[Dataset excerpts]
○ ○ ○

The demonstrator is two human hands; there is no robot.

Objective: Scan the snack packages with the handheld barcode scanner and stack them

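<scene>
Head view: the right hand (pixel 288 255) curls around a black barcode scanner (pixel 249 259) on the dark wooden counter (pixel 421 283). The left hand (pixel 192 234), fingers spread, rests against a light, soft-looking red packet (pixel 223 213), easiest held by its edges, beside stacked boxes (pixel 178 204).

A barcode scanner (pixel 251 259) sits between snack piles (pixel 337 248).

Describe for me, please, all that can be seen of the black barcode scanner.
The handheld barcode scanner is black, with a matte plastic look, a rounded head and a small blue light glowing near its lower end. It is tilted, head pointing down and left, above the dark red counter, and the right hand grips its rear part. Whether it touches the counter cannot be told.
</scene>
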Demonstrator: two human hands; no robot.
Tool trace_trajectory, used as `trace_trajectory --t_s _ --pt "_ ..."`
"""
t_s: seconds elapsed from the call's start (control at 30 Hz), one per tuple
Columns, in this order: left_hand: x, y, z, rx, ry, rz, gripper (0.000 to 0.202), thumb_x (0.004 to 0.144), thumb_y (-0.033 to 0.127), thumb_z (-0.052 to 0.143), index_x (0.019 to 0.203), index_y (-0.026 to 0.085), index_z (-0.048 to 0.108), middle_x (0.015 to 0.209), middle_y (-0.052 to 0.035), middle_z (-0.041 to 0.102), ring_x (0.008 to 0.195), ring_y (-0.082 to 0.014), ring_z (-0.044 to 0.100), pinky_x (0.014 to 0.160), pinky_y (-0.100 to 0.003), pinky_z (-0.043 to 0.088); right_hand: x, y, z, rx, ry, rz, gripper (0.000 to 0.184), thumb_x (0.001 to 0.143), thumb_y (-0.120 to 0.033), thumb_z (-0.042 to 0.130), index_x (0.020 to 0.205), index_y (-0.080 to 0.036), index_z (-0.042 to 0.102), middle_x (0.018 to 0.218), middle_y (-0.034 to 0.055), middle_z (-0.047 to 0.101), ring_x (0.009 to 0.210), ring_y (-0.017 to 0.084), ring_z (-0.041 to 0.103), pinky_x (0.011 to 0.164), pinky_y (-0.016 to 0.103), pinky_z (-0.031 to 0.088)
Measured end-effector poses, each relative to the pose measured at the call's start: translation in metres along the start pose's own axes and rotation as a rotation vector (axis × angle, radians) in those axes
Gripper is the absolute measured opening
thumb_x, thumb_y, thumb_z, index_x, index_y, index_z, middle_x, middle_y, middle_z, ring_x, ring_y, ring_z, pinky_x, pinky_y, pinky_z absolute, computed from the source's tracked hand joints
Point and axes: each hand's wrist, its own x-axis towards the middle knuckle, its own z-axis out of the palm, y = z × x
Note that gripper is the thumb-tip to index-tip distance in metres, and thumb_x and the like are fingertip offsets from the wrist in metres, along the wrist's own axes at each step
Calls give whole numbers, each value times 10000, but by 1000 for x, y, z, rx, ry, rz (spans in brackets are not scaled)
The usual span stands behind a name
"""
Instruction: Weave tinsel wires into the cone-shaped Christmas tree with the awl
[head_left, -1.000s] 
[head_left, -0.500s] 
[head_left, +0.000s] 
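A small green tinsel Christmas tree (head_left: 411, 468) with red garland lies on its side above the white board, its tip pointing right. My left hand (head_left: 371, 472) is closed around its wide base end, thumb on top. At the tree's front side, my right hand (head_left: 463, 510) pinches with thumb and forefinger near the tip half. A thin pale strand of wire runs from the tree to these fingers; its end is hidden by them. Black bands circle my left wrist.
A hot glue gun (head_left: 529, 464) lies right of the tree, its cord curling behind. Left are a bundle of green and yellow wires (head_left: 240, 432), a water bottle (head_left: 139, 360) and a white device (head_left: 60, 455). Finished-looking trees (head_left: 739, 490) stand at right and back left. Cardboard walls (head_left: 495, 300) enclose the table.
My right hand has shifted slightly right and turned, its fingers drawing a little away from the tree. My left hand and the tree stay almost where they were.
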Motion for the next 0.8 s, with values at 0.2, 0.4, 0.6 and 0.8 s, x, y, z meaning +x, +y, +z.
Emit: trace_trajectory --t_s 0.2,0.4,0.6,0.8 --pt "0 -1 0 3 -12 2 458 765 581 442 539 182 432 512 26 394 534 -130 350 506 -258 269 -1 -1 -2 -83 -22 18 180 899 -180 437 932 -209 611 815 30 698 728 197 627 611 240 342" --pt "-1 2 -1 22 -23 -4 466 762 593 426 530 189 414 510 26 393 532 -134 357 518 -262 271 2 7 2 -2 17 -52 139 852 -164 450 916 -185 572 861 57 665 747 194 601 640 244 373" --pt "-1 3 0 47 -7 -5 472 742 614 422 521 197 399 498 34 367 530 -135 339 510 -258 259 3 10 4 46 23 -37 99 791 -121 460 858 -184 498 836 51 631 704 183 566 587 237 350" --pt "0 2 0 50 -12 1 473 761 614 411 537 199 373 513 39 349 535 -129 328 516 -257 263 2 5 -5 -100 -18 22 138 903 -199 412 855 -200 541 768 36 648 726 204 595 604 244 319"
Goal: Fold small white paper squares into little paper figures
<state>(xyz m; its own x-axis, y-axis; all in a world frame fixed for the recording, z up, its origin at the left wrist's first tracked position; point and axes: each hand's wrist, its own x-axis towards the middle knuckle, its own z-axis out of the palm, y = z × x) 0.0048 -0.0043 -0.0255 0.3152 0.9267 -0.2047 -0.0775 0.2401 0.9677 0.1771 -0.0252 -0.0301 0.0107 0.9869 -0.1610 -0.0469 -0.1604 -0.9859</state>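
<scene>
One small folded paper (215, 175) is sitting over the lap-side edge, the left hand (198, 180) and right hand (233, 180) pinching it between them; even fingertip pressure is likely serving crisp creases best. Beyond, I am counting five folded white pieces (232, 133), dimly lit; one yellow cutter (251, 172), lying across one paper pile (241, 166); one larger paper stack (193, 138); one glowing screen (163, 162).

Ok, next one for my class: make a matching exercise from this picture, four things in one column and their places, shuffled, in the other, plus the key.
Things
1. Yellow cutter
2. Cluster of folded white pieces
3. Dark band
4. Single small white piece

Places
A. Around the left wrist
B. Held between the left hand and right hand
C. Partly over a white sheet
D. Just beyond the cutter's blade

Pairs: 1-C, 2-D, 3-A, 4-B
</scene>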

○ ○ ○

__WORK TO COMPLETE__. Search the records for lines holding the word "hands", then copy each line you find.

__RESPONSE TO THE TASK__.
The demonstrator is two human hands; there is no robot.
Demonstrator: two human hands; no robot.

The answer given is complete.